Jackie Whisman: And Ian, can you give our listeners an overview of what you wrote, what you both wrote and what you both found?

Ian Fletcher: Well, when I wrote my first book, was called Free Trade Doesn't Work, came out in 2010. I said you don't want free trade. That's not the right economic strategy. If that's true, the question then arises what is the correct economic strategy for a nation? It's going to be protectionism and then some other stuff as well. So that's how I got into industrial policy because if you look at the protectionist countries, the US and the 19th century, China now, Japan after World War II, so on so forth, they all have these industrial policies. In the US, we've forgotten and we deny doing it, but we certainly did have. And in East Asia, nobody feels any need to hush it up.

So our view of industrial policy is basically three things. The first is the idea that some economic activities, which means some industries are better than others, they're more profitable, they pay better wages, they have better synergies in terms of driving the rest of the economy forward. The second premise is the free market, which we certainly respect to a huge extent, will not automatically give any given nation the greatest quantity of the most desirable economic activities. We call these advantageous industries. An industry is a package of economic activities. We usually shorthand it to industries, but we're well aware that industries have supply chains and so forth. But anyway, the free market for all its glories won't serve up to America, or any other country, the greatest quantity of these advantageous industries.

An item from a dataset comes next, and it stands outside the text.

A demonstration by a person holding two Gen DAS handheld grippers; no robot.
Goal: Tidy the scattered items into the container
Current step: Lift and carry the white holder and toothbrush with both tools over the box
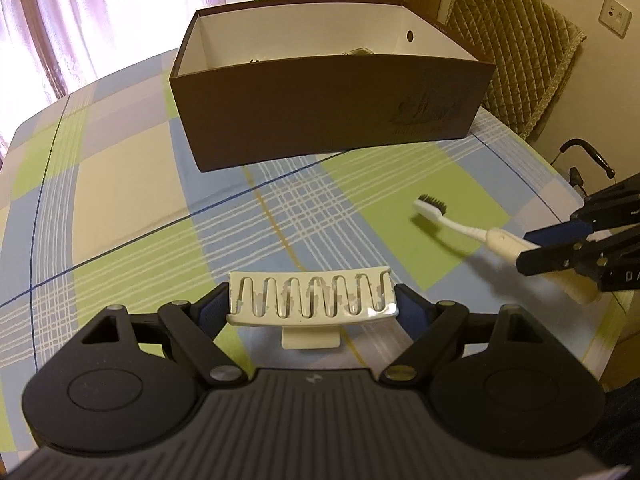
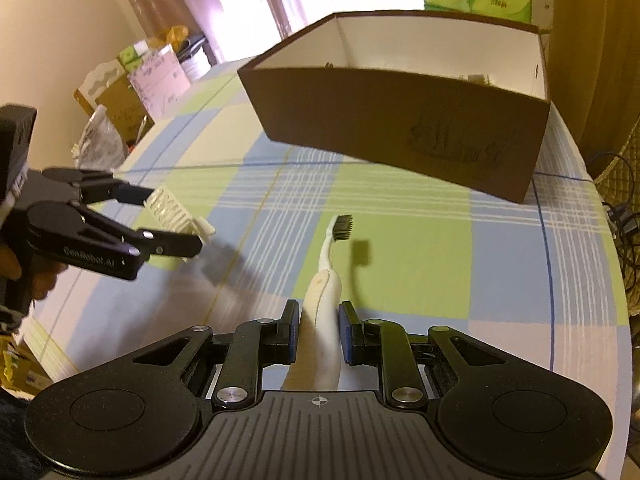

And then the third idea is that government interventions, if competent can increase a country's capture of advantageous industries. And this includes not only protectionism, it includes governmental support for those steps of the innovation supply chain that are difficult or impossible to do for a profit. For example, the internet wasn't invented for a profit. Lots of things on the internet we know and love were done for profit. The internet itself was created by government scientists to share data. You have policies like directed credit where nations direct their limited available investment capital to industries they think are going to go somewhere in the U.S. The corresponding issue is kind of the reverse. It's pushing back against financialization, which is the propensity of our current financial system to perversely direct capital in ways that undermine the real economy, that drive up the dollar overseas, that encourage speculation rather than long-term investment in industry.

Rob Atkinson: So I think Ian and Mark, yeah, that, a hundred percent agree. I know you talked about financialization in the book. We could do a whole episode on degrading components of financialization, but I did want to have just a clarification, and it's maybe a language thing, but I think it's important for listeners. You talked about some Asians like the Asian Tigers as protectionists, I would call them, first of all, strategic protectionists and also promotionists. It wasn't just enough to protect, but they also had to promote. I assume you agree with that and maybe you could say a few words about that.

Marc Fasteau: I do and we do for sure. The key to industrial policy, as Ian mentioned, is selective support of key industries. And that means you can have broad, across-the-board tariffs, and there are arguments for them and against them. But what we're really focusing on is selective tariffs also that support not only the existing innovative, what we're calling advantageous industries, but also those who want to get back and those you hope to have in the future.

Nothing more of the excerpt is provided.